Figure 2:. Extending the M1/M2 paradigm to colonocytes.

(A and B) Cytokine signaling can polarize macrophage metabolism and function, a process that is reversible. (A) Interleukin (IL)-4 and IL-13 stimulate polarization into alternatively-activated M2 macrophages by inducing STAT6 signaling to drive a PPARγ-dependent activation of mitochondrial β-oxidation and concomitant repression of the Nos2 gene. (B) Pro-inflammatory signals, such as gamma interferon (IFN-γ), stimulate polarization into classically-activated M1 macrophages by shifting the host cell metabolism towards anaerobic glycolysis. (C) The microbiota converts fiber into fermentation products, such as butyrate, which stimulates a metabolic polarization into homeostatically-activated C2 colonocytes by inducing a PPARγ-dependent activation of mitochondrial β-oxidation, thereby lowering epithelial oxygenation. (D) Pro-inflammatory signals stimulate a metabolic polarization into C1 colonocytes by shifting the host cell metabolism towards anaerobic glycolysis, thereby increasing epithelial oxygenation, which results in oxygen (O₂) emanating from the epithelial surface.
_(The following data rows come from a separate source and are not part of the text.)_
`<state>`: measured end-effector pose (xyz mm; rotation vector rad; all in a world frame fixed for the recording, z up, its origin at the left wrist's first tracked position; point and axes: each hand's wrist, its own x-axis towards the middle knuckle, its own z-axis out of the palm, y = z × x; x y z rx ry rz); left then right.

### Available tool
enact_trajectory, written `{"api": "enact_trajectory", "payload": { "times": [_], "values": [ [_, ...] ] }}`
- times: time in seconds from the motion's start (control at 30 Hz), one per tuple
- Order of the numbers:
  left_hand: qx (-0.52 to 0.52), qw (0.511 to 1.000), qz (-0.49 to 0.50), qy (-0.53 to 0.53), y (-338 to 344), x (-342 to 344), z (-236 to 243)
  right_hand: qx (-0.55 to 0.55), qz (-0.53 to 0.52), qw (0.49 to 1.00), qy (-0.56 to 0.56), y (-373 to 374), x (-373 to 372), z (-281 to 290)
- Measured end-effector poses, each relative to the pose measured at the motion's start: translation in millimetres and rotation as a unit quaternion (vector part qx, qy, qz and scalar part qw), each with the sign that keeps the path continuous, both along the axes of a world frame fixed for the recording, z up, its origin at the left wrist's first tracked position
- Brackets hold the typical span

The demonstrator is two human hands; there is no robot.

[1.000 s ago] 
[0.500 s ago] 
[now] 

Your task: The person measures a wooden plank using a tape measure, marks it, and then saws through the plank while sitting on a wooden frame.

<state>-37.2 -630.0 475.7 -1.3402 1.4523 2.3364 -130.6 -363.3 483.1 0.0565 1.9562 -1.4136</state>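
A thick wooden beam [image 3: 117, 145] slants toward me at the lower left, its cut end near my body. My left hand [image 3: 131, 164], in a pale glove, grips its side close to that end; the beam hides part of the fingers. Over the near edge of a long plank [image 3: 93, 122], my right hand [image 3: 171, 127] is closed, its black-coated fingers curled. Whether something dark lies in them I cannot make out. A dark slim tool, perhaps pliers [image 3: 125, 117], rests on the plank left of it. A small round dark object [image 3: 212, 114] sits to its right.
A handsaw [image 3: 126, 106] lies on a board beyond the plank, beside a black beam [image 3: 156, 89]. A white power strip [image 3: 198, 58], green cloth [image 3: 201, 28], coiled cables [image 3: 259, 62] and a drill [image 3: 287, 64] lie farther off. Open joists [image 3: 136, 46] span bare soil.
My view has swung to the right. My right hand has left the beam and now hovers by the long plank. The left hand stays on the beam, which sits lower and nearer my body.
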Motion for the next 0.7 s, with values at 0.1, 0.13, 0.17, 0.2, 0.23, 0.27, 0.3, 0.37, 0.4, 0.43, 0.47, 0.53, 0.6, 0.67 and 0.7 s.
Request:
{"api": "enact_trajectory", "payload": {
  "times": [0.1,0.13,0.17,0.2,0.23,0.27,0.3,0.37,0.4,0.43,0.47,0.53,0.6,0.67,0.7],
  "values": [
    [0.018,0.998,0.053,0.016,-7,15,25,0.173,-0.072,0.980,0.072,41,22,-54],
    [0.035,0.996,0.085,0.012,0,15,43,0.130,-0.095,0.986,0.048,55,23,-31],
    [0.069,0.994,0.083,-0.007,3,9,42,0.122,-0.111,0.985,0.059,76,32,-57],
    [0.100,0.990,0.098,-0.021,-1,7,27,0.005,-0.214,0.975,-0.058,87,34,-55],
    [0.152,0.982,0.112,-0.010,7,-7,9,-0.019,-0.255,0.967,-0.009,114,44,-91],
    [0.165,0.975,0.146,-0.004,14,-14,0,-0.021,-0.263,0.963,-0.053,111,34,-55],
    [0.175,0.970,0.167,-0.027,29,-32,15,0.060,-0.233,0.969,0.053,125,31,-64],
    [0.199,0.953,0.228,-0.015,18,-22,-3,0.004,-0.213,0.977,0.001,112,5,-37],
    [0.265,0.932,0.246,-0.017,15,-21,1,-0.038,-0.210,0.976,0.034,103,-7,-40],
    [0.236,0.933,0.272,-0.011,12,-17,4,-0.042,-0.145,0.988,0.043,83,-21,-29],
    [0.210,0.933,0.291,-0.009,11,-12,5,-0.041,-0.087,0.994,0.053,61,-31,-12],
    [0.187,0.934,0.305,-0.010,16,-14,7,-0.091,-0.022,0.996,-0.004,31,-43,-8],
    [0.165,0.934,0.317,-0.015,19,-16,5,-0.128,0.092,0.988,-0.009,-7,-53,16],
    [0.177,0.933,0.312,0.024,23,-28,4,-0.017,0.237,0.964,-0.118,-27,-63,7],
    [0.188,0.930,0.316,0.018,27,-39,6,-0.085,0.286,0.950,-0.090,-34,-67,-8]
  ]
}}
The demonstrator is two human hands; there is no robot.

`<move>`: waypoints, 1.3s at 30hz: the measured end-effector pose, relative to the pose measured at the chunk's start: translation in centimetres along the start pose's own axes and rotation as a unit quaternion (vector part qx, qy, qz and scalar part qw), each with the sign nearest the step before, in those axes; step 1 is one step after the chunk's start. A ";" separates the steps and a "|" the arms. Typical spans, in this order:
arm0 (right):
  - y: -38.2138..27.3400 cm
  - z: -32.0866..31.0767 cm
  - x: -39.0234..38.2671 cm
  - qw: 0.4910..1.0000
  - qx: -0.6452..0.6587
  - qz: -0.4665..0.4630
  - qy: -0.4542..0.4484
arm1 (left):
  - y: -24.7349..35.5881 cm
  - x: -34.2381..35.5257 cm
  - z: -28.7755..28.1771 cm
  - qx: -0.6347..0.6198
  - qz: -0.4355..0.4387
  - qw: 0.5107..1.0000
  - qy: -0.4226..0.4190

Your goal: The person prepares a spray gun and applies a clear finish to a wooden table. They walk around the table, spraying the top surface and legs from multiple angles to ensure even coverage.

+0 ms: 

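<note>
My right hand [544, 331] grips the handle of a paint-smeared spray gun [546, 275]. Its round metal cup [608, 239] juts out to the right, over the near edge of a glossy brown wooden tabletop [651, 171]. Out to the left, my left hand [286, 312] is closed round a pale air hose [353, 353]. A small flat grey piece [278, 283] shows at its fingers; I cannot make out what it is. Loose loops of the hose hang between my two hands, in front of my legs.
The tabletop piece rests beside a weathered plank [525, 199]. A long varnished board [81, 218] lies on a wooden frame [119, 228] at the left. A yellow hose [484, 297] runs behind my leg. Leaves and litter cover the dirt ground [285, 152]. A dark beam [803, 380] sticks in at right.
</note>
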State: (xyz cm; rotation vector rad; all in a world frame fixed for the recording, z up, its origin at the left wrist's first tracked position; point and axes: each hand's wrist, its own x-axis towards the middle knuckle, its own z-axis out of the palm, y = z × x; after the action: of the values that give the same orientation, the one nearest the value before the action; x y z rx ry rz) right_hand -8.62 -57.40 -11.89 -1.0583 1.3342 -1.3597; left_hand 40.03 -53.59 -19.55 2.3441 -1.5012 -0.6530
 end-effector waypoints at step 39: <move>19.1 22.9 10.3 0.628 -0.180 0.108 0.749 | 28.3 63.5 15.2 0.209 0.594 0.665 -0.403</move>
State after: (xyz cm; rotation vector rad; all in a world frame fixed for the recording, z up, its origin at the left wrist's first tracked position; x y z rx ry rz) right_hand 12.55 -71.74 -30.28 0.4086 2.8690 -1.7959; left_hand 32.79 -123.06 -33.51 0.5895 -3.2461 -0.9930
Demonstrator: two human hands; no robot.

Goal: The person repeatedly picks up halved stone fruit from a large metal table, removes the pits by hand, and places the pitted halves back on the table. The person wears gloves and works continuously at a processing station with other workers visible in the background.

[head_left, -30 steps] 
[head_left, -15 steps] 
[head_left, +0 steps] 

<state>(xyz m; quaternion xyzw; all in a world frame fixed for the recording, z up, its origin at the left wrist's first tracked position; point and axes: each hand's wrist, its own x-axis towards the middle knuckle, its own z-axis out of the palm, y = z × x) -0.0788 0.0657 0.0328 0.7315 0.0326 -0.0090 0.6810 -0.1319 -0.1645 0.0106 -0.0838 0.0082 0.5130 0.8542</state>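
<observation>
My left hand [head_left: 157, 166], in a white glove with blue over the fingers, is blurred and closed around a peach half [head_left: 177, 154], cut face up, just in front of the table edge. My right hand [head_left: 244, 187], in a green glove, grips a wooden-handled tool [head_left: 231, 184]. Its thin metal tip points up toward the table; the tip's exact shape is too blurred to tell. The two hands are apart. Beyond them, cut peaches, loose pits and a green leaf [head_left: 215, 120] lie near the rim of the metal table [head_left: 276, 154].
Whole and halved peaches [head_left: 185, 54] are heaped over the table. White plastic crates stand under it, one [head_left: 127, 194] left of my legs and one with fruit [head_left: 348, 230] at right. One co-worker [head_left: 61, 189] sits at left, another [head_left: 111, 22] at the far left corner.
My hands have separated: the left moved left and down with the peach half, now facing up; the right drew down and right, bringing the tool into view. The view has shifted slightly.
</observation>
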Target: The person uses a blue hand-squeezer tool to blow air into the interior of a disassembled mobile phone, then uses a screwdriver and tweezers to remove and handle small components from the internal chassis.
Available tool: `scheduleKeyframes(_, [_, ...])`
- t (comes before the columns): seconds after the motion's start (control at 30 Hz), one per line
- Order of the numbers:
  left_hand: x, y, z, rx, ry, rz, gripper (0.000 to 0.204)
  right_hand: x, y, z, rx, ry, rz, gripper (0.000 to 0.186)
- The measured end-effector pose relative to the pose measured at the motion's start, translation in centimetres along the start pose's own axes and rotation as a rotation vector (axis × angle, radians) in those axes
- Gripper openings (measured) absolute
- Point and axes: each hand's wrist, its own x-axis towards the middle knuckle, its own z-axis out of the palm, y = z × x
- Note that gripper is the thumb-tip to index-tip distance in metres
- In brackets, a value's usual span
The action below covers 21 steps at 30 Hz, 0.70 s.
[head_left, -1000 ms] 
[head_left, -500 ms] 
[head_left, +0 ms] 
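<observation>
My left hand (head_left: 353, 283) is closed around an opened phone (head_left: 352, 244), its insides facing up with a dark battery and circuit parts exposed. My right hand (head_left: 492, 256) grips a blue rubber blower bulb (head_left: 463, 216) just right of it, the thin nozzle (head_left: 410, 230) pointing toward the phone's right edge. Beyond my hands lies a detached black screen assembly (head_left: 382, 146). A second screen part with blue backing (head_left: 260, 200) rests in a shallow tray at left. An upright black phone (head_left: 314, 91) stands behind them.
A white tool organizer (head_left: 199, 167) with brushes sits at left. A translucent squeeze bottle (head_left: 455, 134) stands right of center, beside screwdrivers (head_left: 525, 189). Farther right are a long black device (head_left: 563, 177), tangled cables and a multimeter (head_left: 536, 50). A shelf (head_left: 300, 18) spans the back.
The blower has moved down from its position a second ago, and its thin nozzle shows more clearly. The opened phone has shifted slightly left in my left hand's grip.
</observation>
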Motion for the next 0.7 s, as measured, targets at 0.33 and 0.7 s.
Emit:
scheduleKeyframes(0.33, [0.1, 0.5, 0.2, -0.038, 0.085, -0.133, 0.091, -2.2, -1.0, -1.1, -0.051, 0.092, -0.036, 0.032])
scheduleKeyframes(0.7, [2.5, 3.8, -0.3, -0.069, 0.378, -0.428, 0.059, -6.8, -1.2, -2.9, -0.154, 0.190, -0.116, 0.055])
Lactate produced during anaerobic glycolysis is released into the gut lumen, whereas nitric oxide (NO) produced by iNOS is converted to nitrate (NO₃⁻). CO₂, carbon dioxide.

Figure 3:. Enteric pathogens overcome niche protection by manipulating colonocyte metabolism.

(A) S. enterica (Salmonella) uses its virulence factors to trigger neutrophil transepithelial migration, which leads to a depletion of Clostridia, thereby lowering the luminal concentration of short-chain fatty acids, such as butyrate. The consequent metabolic reprogramming of the epithelium increases the luminal bioavailability of oxygen (O₂) and lactate. The inflammatory response generates additional electron acceptors, including tetrathionate (S₄O₆^2-) and nitrate (NO₃⁻). These host-derived resources drive an expansion of the facultative anaerobic pathogen. (B) Virulence factors of C. rodentium (Citrobacter) cause epithelial injury, thereby triggering epithelial repair responses leading to colonic crypt hyperplasia. The resulting increase in epithelial oxygenation drives a C. rodentium expansion by aerobic respiration. APC, antigen presenting cell; PMN, neutrophil; SC, stem cell, TA, undifferentiated transit-amplifying cell; C2, terminally differentiated C2-colonocyte; C1, terminally differentiated C1-colonocyte; GC, goblet cell.